エピソード

  • Episode 151: New Chaga Tea Blends Plus Practical Gardening Answers
    2026/06/29

    Boiling water for chaga tea sounds simple, but it sparks a surprisingly big question: are we helping extraction, or hurting the good stuff? We dig into why we put “boiling” on the packaging, what many chaga studies actually do when they prepare extracts, and how to think about the common claim that higher heat might reduce certain properties. If you care about functional mushrooms, chaga benefits, and getting your brewing method right without turning it into a science project, you’ll leave with a clear, usable approach.

    From there, we get into what’s new on the flavour side.

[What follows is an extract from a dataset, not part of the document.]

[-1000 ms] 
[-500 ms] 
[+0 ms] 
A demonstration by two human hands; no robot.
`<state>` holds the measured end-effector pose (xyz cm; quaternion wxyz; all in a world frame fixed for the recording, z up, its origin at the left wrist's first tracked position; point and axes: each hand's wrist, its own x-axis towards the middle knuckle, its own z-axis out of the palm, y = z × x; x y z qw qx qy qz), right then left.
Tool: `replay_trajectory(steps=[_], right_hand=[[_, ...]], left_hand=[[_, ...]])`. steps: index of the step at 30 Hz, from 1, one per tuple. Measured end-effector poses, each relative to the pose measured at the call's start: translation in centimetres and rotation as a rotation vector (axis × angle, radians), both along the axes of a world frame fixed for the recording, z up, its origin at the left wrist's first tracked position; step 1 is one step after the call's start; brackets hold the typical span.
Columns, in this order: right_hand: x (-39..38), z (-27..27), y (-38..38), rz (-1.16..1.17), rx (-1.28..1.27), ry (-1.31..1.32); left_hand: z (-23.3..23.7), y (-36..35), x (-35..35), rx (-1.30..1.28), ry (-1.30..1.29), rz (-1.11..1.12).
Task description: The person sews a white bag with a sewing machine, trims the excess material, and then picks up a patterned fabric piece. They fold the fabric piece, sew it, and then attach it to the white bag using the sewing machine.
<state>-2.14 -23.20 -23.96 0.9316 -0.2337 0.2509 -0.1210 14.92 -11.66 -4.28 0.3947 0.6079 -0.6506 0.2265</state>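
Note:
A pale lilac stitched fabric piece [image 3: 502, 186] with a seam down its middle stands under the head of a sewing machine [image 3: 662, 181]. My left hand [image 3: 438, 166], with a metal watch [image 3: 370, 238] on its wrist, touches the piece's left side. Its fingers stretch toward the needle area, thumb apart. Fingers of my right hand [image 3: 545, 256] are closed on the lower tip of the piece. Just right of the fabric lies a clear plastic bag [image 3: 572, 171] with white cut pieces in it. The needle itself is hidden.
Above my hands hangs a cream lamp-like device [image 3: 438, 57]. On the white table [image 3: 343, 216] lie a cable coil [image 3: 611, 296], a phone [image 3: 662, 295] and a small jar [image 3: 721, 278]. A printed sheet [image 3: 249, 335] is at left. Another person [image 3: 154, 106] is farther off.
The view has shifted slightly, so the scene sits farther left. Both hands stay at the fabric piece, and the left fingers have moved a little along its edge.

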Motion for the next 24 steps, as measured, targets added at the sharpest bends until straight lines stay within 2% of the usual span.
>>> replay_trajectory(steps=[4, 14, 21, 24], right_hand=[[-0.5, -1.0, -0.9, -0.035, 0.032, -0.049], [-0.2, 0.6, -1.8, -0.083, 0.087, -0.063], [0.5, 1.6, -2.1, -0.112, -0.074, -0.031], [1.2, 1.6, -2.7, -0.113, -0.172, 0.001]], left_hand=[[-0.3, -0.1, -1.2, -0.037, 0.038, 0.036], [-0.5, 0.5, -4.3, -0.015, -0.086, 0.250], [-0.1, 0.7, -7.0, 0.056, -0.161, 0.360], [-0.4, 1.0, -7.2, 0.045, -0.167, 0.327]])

We share updates on our turmeric ginger black pepper blend, then introduce two newer options designed for everyday use, especially in hot weather: a lemon green tea built with help from an international tea expert, and Ruby G, a bold hibiscus drink with red beet, chicory, lemon extract, and chaga that pours an eye-catching pink. We also walk through an easy “one-third hot, two-thirds cold” steeping method that gets you to an iced tea fast without watering everything down.

    Then we head straight into the garden with Master Gardener Bev Delonardo. We talk heirloom tomatoes and flavour, whether to pinch plants, what garlic scapes look like and why growers remove them, and simple ways to cook, freeze, or pesto them for winter. We also answer a listener question about deer-browsed apple trees and explain how to prune slowly over a couple of years so you improve structure without triggering a mess of suckers. We close with Bev’s take on Tai Chi for balance, core strength, and back-friendly movement, plus a few real-life backyard updates and pet stories.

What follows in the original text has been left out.